- [Activity]:
Lines below that include the word "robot" should each be copied.

- [Data excerpts]:
######
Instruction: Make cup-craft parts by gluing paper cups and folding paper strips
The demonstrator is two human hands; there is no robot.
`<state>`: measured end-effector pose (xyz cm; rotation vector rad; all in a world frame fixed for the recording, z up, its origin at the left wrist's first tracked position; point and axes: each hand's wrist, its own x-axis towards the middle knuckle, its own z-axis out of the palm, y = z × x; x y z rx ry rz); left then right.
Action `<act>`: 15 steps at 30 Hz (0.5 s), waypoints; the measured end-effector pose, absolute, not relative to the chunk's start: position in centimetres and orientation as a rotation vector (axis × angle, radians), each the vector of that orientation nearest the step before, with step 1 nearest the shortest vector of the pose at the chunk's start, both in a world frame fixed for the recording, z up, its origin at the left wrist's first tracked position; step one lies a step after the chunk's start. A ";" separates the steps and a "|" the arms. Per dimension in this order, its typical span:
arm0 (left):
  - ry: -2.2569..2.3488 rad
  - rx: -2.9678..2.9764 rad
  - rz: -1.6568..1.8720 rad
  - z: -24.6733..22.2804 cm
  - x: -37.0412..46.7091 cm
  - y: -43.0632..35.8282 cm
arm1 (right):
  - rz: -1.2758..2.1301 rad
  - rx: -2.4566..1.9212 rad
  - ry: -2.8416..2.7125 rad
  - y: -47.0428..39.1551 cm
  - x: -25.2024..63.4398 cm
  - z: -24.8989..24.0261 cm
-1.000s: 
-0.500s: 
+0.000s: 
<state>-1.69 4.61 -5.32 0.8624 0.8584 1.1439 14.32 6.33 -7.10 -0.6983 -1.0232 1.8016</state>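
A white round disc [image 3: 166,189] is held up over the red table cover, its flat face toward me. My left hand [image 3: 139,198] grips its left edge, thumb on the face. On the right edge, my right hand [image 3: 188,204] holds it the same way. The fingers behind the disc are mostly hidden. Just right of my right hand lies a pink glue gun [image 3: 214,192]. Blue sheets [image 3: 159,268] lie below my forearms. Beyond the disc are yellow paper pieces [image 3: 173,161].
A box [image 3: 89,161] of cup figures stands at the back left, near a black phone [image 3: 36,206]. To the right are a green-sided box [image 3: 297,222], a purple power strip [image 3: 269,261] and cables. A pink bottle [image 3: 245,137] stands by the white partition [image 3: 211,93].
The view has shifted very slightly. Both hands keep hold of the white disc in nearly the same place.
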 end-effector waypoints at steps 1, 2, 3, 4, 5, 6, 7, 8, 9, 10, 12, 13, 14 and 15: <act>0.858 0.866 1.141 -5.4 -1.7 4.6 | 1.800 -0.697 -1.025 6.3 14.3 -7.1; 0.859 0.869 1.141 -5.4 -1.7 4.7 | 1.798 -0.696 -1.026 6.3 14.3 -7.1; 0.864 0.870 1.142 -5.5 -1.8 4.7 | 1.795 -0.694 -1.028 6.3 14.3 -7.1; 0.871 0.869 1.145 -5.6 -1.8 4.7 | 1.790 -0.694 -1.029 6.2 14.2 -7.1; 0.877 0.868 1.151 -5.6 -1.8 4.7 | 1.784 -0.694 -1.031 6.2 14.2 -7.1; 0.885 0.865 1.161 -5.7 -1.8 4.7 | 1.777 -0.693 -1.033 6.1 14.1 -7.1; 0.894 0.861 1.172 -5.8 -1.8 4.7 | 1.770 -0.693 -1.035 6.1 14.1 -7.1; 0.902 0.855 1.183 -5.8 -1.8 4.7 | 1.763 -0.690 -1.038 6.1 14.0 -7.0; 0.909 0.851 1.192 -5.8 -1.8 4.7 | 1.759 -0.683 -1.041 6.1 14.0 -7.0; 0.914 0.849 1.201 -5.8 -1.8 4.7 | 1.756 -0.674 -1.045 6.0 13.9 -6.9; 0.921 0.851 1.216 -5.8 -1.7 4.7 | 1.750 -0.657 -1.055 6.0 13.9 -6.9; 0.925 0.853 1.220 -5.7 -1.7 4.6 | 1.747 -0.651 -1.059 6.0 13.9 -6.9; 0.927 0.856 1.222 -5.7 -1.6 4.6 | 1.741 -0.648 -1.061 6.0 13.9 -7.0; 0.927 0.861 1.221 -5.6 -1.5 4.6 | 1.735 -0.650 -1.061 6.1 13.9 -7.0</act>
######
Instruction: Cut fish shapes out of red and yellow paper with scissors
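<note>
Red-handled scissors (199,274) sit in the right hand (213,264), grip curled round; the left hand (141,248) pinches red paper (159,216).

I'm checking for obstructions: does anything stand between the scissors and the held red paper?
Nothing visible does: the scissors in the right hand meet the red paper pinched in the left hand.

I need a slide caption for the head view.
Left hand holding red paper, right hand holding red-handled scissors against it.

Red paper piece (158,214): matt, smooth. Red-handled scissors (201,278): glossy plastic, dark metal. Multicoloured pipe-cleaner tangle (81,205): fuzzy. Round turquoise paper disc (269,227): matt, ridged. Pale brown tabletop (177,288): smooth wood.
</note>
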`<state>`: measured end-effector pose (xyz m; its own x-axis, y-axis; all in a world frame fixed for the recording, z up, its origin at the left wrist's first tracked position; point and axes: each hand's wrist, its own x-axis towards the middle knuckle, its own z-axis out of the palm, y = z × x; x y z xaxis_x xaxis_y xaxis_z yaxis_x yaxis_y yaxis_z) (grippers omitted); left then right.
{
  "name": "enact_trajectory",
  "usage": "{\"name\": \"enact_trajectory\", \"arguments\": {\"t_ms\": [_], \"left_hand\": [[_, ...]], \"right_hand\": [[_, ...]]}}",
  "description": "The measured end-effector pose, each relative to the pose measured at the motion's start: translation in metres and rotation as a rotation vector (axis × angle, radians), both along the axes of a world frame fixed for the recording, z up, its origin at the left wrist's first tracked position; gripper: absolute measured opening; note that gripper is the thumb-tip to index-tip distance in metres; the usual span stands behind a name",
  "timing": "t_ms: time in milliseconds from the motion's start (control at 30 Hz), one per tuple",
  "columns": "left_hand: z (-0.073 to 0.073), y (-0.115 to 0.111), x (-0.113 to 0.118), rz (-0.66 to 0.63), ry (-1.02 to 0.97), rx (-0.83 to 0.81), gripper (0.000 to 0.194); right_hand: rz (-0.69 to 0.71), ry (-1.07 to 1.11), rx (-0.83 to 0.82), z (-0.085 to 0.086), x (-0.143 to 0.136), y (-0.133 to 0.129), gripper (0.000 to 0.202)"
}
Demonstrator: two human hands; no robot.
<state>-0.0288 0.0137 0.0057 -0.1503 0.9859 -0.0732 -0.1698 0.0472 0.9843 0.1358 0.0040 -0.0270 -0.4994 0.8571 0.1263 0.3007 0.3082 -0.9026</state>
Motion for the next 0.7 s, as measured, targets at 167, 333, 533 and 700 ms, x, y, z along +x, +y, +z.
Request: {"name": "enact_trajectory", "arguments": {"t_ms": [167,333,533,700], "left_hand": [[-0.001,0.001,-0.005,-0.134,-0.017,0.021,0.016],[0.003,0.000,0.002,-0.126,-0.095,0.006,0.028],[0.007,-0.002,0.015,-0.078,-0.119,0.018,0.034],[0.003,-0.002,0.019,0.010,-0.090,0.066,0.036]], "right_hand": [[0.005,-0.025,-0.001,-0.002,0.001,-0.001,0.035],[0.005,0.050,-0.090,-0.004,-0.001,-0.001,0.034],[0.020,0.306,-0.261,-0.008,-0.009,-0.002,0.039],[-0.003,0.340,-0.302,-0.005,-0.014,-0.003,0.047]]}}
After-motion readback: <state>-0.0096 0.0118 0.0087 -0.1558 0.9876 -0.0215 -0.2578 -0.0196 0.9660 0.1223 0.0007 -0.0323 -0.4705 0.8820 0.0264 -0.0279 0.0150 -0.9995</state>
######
- [Task answer]:
The demonstrator is two human hands; there is no robot.
Demonstrator: two human hands; no robot.

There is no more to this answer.